Type 2 diabetes is the most common form of the disease and develops when the body becomes resistant to insulin or does not produce enough of it because of diet and lifestyle factors.

Insulin is the hormone that allows sugar from the bloodstream to enter cells safely to be used for energy. When this system fails, blood sugar levels remain chronically high, gradually damaging blood vessels, nerves and organs.

This is distinct from Type 1 diabetes, which usually appears in childhood or adolescence and is believed to be caused by a combination of genetic predispositions and environmental factors such as viral infections.

Research further shows that Indians are more genetically prone to insulin resistance. But, as Professor Chia Kee Seng, Founding Dean of the Saw Swee Hock School of Public Health, has so aptly observed, genes may load the gun, but lifestyle pulls the trigger.

Globally, the picture is equally sobering. India has the world’s second-largest number of people living with diabetes, behind only China, though this is largely due to their large population.

When it comes to estimated diabetes prevalence, World Population Review 2024 figures show that India is not among the highest. Its 10.5 per cent places it somewhere in the middle, behind the United States at 13.7 per cent and China at 11.9 per cent.

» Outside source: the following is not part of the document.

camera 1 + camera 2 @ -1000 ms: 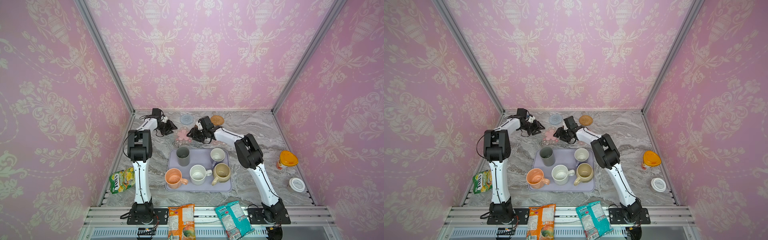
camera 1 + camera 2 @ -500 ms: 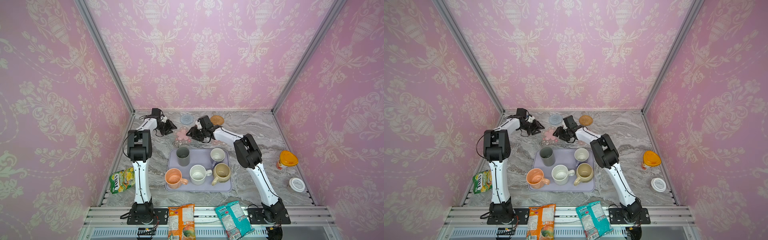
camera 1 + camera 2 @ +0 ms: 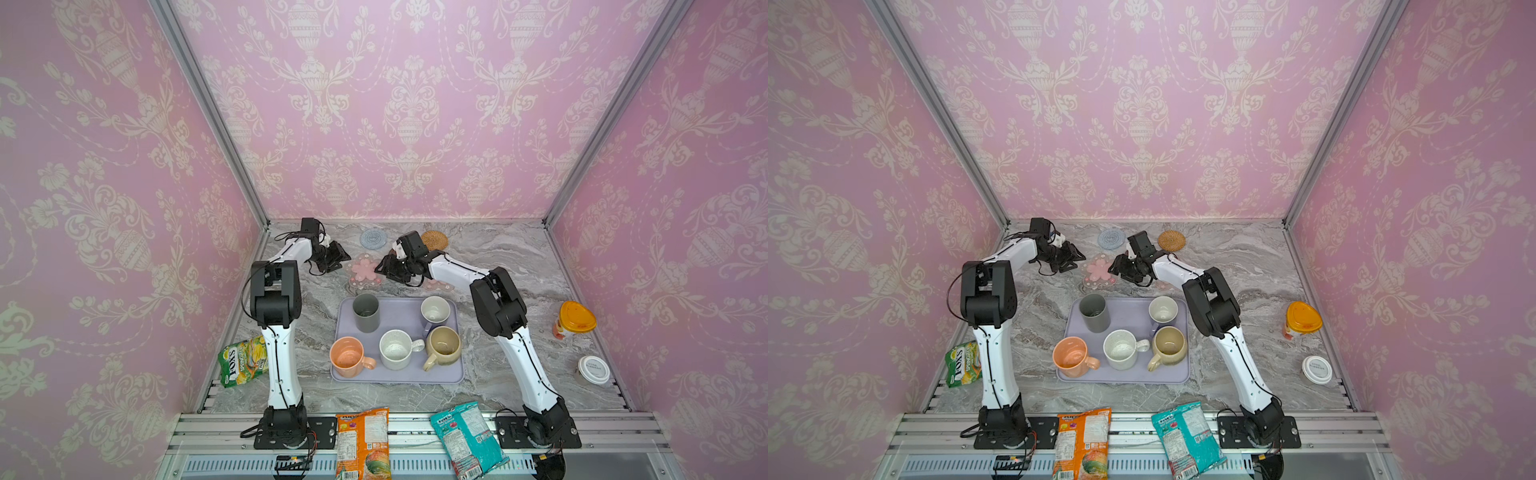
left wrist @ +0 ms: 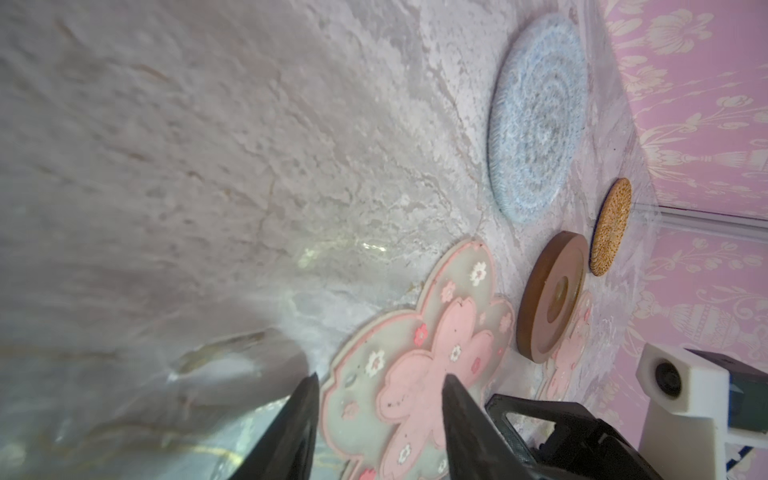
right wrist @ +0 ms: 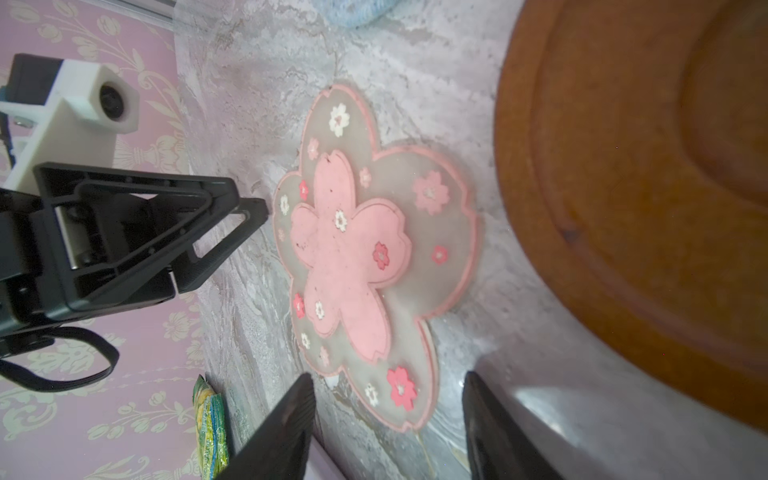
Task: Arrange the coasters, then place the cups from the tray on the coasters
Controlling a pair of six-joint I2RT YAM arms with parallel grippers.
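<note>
Flower coaster (image 3: pixel 365 269): lies flat on the tabletop (image 3: pixel 498 257) beyond the tray (image 3: pixel 399 378), between the two end effectors. It is apparently being nudged into its place.
Left end effector (image 4: pixel 381 378): jaws partly apart, straddling one edge of the coaster and gripping nothing.
Right end effector (image 5: pixel 387 376): jaws likewise apart and empty, with the tips at the opposite edge.
Wooden coaster (image 4: pixel 550 299): rests partly on a second flower coaster (image 4: pixel 567 357), just beside the first. This pair is judged not yet laid out.
Woven coaster (image 3: pixel 373 239), rattan coaster (image 3: pixel 435 240): spaced apart along the back wall, probably already set.
Cups (image 3: pixel 395 349): all five stand on the tray, waiting for coasters.
Obstacles: the overlapped pair crowds the right end effector. The orange-lidded pot (image 3: pixel 575 318), white-lidded pot (image 3: pixel 593 369) and snack bags (image 3: pixel 363 440) lie well clear.
</note>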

Before we celebrate with a cup of India tea, it is worth noting that the wider Indian subcontinent paints a more troubling picture, with Pakistan topping the list at 31.4 per cent.

Back at the kopitiam, however, none of this features in the tea uncle’s calculations. When asked about diabetes, he offers a simple and honest answer: “I keep customers happy. They want sweeter, I give them sweeter.”

After all, businesses do not create demand out of thin air. They respond to it. If customers ask for less sugar, they will be served less sugar. If they ask for kosong, that is what they will get.

In the end, our sugar intake depends on our everyday choices. And that responsibility rests, uncomfortably but firmly, on us.

Correction note: An earlier version of the article stated that Professor Chia Kee Seng was the Dean of the Saw Swee Hock School of Public Health. He is in fact the Founding Dean. We apologise for the error.